Amino-terminal deletion mutants of the Rous sarcoma virus glycoprotein do not block signal peptide cleavage but can block intracellular transport.

Protein sequence requirements for cleavage of the signal peptide from the Rous sarcoma virus glycoprotein have been investigated through the use of deletion mutagenesis. The phenotypes of these mutants have been characterized by expression of the cloned, mutated env genes in CV-1 cells using a late replacement SV40 vector. The deletion mutations were generated by Ba131 digestion at the XhoI site located near the 5' end of the coding sequence for the structural protein gp85, which is found at the amino terminus of the precursor glycoprotein, Pr95. The results of experiments with three mutants (X1, X2, and X3) are presented.
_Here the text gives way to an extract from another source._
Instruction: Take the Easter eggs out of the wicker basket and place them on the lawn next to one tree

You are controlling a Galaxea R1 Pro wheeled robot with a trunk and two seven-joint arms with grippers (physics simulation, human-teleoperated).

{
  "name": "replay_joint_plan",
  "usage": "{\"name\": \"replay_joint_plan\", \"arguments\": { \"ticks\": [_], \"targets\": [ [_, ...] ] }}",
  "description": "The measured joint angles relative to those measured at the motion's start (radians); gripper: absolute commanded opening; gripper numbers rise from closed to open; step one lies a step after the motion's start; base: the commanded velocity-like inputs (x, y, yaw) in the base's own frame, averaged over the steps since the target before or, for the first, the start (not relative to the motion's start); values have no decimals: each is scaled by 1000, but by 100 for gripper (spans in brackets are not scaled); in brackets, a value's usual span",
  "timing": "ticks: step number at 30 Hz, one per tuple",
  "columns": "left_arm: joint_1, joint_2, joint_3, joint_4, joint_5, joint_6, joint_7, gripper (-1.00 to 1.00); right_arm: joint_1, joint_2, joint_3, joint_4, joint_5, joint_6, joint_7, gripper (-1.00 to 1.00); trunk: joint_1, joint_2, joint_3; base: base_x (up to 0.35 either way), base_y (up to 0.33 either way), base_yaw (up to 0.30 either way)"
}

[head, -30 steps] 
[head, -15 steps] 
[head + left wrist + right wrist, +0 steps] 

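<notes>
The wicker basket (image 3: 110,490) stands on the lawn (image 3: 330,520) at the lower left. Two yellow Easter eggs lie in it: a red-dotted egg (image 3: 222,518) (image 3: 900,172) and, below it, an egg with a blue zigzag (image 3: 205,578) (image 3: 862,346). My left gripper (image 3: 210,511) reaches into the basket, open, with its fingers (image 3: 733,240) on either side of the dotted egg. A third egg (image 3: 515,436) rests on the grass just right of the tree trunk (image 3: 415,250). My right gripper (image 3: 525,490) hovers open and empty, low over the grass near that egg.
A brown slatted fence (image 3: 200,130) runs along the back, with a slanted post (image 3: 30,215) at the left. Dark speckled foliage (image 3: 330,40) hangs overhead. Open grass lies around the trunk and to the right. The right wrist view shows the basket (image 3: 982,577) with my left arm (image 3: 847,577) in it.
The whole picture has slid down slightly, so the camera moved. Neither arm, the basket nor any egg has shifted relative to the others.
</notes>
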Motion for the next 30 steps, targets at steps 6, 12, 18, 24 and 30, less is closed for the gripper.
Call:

Mutant X1 has a 14 amino acid deletion encompassing amino acids 4-17 of gp85, which results in the loss of one potential glycosylation site. In mutants X2 and X3 the amino terminal nine and six amino acids, respectively, of gp85 are deleted. During the biosynthesis of all three mutant polypeptides, the signal peptide is efficiently and accurately cleaved from the nascent protein, even though in mutants X2 and X3 the cleavage site itself has been altered. In these mutants the alanine/aspartic acid cleavage site has been mutated to alanine/asparagine and alanine/glutamine, respectively. These results are consistent with the concept that sequences C-terminal to the signal peptidase site are unimportant in defining the site of cleavage in eucaryotes. Mutants X2 and X3 behave like wild-type with respect to protein glycosylation, palmitic acid addition, cleavage to gp85 and gp37, and expression on the cell surface. Mutant X1, on the other hand, is defective in intracellular transport. Although it is translocated across the rough endoplasmic reticulum and core-glycosylated, its transport appears to be blocked at an early Golgi compartment. No terminal glycosylation of the protein, cleavage of the precursor protein to the mature products, or expression on the cell surface is observed. The deletion in X1 thus appears to destroy signals required for export to the cell surface.